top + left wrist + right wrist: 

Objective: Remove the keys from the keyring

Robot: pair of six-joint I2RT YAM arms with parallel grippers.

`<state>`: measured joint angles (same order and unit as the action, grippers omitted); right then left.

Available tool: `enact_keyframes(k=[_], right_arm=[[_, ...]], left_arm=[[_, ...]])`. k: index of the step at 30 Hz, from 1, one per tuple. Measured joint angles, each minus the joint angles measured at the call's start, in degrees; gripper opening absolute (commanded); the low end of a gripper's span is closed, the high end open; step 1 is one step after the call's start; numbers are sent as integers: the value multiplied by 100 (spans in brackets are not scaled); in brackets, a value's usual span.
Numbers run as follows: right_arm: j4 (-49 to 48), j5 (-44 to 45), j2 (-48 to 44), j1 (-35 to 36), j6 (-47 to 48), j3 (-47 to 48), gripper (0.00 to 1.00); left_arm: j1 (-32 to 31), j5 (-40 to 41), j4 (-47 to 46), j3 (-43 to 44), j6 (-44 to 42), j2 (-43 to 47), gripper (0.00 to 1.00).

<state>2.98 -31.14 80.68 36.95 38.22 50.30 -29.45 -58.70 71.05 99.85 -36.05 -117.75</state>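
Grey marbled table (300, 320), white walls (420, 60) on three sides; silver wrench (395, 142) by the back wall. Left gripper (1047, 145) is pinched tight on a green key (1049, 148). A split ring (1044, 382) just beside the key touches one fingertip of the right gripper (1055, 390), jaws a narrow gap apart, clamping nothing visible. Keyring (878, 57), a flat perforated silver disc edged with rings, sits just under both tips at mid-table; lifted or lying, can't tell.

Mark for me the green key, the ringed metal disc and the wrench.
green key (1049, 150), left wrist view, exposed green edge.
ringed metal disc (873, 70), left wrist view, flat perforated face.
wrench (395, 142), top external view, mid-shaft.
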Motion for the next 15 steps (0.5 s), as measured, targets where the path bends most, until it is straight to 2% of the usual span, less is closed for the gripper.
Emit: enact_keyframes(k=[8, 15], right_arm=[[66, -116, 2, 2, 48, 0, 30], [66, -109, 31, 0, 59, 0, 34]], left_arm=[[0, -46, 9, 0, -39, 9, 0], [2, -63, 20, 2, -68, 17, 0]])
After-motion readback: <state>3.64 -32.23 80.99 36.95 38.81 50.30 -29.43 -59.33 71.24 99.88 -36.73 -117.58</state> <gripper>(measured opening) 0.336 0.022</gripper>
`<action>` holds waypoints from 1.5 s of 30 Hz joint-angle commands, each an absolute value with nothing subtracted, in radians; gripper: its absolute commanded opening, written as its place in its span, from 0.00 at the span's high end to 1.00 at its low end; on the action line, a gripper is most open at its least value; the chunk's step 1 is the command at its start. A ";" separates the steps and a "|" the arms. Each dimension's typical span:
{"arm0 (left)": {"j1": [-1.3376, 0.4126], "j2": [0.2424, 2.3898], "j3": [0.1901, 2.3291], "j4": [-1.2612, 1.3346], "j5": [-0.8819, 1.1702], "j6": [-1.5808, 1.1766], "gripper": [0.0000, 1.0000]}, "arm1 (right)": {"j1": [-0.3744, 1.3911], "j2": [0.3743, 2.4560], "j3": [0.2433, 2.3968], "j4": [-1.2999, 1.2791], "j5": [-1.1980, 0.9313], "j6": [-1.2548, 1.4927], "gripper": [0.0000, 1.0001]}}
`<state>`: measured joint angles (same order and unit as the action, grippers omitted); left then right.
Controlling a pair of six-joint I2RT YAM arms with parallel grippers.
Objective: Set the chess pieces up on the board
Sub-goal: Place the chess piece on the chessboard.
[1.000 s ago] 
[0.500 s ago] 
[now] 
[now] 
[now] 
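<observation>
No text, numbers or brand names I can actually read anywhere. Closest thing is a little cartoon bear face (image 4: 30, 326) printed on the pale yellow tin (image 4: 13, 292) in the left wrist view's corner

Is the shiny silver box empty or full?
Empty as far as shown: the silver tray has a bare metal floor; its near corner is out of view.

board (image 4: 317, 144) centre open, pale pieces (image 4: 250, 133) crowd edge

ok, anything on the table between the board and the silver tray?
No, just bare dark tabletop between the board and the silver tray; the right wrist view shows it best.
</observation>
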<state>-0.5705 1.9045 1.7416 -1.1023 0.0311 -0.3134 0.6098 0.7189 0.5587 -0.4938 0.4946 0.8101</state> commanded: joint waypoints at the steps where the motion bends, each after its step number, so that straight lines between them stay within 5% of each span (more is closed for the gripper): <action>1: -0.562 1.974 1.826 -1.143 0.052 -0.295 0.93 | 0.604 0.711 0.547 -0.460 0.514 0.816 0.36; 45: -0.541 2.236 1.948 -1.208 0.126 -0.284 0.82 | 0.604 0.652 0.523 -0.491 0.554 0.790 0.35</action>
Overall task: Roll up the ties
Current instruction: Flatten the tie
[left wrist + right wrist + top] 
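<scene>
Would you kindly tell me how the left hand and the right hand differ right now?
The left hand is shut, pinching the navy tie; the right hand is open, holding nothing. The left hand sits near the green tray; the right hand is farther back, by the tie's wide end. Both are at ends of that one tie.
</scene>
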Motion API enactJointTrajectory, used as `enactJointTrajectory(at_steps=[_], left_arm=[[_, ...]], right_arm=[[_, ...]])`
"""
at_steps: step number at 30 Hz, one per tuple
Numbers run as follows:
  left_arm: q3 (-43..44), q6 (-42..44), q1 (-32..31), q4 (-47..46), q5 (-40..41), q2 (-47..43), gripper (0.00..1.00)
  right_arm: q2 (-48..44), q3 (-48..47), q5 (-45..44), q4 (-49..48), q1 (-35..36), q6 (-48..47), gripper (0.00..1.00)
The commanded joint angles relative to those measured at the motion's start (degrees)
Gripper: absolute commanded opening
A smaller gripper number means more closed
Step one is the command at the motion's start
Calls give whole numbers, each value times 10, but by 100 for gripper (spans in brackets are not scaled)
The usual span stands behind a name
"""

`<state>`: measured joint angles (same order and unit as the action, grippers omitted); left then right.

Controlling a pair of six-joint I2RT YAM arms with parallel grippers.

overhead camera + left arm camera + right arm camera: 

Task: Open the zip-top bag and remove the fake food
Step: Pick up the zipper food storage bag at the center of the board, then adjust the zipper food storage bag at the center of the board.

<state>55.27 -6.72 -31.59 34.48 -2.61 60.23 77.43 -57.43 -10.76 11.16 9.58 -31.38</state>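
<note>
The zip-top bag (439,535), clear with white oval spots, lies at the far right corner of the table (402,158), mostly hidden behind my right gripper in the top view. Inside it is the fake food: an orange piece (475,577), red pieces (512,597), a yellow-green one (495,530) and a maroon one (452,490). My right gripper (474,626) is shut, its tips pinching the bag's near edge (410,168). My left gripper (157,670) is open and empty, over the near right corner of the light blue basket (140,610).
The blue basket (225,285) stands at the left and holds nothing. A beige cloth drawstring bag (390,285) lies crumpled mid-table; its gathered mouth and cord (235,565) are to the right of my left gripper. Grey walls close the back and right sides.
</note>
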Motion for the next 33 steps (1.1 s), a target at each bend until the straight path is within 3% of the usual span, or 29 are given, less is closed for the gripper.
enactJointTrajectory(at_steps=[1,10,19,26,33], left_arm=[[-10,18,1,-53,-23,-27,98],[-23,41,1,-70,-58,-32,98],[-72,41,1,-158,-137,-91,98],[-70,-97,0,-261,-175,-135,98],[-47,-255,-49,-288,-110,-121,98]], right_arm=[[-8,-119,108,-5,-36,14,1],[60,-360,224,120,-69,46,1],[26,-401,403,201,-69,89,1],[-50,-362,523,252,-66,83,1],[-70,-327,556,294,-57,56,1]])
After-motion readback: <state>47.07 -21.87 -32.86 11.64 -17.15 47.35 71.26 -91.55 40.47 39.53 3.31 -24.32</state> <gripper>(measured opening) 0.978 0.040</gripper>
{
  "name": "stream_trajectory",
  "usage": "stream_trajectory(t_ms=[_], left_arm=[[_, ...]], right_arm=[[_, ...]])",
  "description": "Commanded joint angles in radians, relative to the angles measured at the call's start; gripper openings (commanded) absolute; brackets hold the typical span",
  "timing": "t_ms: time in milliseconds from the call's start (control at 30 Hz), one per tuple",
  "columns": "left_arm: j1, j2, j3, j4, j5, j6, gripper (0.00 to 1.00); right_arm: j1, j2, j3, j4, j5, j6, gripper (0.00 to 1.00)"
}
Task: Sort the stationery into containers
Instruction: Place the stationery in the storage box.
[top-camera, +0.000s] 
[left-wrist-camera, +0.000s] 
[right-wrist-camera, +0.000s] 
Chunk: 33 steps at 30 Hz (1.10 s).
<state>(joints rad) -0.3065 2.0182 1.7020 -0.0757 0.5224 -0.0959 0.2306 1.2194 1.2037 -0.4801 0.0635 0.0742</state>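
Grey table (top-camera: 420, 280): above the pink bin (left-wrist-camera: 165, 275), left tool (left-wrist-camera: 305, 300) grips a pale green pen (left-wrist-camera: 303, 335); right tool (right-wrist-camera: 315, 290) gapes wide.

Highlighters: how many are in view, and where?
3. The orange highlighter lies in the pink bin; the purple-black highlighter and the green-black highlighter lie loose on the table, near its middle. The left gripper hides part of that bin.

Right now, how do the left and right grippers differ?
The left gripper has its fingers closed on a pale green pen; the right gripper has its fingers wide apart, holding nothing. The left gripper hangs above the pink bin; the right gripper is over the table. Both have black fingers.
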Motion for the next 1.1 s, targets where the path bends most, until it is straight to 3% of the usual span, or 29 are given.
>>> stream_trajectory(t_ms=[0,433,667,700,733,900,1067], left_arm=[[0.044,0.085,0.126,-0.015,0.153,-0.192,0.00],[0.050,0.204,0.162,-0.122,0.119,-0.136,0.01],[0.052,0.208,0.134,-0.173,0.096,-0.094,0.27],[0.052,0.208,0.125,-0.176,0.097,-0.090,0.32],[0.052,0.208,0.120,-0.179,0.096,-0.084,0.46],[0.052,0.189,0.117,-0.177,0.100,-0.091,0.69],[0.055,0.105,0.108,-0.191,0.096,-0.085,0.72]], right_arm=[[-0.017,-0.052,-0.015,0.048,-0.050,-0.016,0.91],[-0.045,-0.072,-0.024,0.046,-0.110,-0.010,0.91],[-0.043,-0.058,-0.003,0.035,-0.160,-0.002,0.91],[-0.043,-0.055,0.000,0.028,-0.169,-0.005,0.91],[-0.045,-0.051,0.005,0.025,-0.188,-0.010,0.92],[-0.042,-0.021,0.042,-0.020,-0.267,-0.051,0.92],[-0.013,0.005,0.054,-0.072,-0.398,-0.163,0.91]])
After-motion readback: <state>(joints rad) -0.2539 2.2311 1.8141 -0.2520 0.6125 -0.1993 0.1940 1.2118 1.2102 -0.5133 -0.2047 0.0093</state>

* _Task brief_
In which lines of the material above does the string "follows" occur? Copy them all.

* _Answer below_
Numbers run as follows: right_arm: j4 (-49 to 48), j5 (-44 to 45), j2 (-48 to 44), j1 (-35 to 36), j6 (-47 to 48), j3 (-47 to 48), gripper (0.00 to 1.00); left_arm: j1 (-32 to 31), j5 (-40 to 41), j4 (-47 to 46), j3 (-43 to 44), j6 (-44 to 42), j2 (-43 to 47), gripper (0.00 to 1.00).
Numbers run as follows:

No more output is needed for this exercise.